Les consommateurs français sont inquiets et 79 % d’entre eux jugent probable le risque que les aliments nuisent à leur santé. Ils considèrent même que tout ce qui est lié à l’industrialisation présente des risques. Face à cette situation, les entreprises agroalimentaires se mobilisent pour redevenir des acteurs dignes de confiance. Cette volonté a été particulièrement visible lors du dernier Salon de l’agriculture. De nombreux acteurs ont présenté leurs démarches « zéro résidu de pesticides », en fruits et légumes ou dans le secteur des cé­réales (lire page 8). Le principe retenu consiste à trouver des techniques culturales alternatives (variétés résistantes, biocontrôle, etc.), à en contractualiser la mise en œuvre avec des producteurs puis à en faire vérifier les résultats par des analyses en laboratoire, réalisées par un prestataire indépendant. Le label ainsi validé s’affiche alors fièrement sur les emballages.

Avec monagriculteur.coop, la coopérative Terrena a été particulièrement innovante. Elle garantit au consommateur une transparence détaillée sur l’agriculteur, les conditions d’élevage et le circuit suivi par le produit qu’il vient d’acheter.
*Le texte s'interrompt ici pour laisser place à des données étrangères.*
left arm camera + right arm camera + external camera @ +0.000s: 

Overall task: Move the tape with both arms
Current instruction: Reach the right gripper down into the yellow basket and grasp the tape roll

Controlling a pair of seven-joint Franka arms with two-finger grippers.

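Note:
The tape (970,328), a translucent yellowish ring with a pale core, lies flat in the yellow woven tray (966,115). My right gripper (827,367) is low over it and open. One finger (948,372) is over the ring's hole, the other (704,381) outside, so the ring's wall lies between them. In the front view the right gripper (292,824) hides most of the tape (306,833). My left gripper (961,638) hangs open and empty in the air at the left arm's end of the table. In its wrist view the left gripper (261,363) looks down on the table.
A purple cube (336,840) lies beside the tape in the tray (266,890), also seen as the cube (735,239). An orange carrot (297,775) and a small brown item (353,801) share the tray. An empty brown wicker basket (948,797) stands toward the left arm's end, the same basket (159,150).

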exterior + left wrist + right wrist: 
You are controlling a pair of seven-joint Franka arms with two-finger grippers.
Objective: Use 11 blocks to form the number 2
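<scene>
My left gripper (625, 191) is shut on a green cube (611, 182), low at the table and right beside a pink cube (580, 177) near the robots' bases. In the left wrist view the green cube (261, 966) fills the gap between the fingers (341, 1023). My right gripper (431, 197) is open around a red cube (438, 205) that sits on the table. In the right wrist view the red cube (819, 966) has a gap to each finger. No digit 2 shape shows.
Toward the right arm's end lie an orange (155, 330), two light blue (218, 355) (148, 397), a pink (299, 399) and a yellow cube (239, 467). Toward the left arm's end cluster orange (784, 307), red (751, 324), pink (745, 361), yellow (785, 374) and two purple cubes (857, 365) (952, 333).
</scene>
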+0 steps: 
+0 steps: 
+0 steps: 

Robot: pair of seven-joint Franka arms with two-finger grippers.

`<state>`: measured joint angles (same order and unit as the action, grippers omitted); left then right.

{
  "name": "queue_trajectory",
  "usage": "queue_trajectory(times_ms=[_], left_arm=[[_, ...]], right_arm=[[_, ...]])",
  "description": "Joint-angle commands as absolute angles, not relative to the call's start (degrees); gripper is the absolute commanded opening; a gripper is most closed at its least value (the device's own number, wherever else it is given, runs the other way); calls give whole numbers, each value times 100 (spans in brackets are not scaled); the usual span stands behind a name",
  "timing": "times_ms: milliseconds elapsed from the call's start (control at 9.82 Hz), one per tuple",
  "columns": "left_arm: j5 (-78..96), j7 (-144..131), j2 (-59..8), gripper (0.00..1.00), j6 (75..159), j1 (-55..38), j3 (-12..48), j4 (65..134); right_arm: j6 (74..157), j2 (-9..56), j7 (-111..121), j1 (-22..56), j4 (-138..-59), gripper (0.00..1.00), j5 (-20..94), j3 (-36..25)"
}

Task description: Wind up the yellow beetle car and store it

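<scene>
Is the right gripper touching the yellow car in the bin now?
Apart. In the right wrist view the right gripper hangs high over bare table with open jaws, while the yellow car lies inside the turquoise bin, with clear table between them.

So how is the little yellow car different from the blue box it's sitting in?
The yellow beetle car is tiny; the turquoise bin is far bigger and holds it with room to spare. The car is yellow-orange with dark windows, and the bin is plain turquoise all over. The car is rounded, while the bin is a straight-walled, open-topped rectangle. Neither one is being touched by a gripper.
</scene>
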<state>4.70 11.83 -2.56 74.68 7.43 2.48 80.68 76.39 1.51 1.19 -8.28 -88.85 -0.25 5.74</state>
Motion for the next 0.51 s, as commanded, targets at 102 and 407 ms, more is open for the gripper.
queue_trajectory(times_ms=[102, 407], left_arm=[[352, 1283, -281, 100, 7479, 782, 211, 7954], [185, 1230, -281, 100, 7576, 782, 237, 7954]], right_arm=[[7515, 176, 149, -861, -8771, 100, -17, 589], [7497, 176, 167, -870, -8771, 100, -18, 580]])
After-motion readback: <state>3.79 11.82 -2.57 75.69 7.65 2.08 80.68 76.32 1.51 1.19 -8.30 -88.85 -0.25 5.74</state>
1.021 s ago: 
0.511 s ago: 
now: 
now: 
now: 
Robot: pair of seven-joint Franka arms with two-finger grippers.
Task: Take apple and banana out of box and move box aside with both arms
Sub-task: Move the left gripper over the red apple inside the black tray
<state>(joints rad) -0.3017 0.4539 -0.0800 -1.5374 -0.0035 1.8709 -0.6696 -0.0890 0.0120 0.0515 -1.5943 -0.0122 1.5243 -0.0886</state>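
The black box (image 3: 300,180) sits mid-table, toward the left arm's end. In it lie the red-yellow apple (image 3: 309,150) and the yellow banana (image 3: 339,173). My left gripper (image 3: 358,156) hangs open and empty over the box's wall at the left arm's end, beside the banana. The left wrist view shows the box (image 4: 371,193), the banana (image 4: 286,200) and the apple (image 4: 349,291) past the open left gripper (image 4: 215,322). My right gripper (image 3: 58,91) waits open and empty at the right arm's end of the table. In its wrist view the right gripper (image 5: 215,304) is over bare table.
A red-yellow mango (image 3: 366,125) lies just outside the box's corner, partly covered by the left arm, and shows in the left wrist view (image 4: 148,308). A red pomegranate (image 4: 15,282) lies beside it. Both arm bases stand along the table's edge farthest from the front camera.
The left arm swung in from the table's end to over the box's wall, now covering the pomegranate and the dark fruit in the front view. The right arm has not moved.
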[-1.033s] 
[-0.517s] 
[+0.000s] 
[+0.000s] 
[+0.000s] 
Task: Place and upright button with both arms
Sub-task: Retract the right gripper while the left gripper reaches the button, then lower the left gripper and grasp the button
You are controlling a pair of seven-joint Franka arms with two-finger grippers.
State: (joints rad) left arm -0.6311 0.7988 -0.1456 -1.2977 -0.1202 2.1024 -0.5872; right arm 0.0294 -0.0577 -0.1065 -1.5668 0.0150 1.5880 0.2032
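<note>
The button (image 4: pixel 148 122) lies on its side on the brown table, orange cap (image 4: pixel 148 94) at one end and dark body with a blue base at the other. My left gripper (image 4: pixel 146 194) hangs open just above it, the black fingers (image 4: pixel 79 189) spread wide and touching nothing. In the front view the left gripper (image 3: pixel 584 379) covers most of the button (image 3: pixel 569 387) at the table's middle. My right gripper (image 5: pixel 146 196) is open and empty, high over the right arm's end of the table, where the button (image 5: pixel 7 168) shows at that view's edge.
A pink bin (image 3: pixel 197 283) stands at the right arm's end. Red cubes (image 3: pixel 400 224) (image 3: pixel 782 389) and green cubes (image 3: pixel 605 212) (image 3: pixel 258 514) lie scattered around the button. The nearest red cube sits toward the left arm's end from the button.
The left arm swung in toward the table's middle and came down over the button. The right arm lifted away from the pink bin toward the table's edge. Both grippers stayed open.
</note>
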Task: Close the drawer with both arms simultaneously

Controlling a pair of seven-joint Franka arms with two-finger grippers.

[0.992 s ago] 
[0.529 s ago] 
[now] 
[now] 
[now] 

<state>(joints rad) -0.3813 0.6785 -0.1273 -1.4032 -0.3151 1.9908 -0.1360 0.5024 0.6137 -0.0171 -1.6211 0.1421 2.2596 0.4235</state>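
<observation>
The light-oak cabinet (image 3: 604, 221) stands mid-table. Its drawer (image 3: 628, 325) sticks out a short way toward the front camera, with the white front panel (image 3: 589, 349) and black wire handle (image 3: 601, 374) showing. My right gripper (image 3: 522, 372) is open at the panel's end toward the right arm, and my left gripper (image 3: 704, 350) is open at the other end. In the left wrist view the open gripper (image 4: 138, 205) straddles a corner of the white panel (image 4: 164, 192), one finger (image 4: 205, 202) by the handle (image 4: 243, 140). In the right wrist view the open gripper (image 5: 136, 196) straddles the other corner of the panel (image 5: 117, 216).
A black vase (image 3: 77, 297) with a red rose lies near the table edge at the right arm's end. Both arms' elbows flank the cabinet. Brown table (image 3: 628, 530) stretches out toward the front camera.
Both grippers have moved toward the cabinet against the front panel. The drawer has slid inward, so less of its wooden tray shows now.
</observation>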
Un simple scan du code-barres et la saisie du numéro de lot donne accès à l’identification et à la localisation du producteur à l’origine du produit. Une chronologie des opérations renseignée par l’agriculteur lui assure un suivi au jour le jour du poulet La Nouvelle Agriculture qu’il retrouve dans son assiette. On y découvre les différents actes réalisés : préparation du poulailler, arrivée des poussins, alimentation, soin des animaux… Autant de détails qui valorisent les bonnes pratiques de l’éleveur et « humanisent » le produit.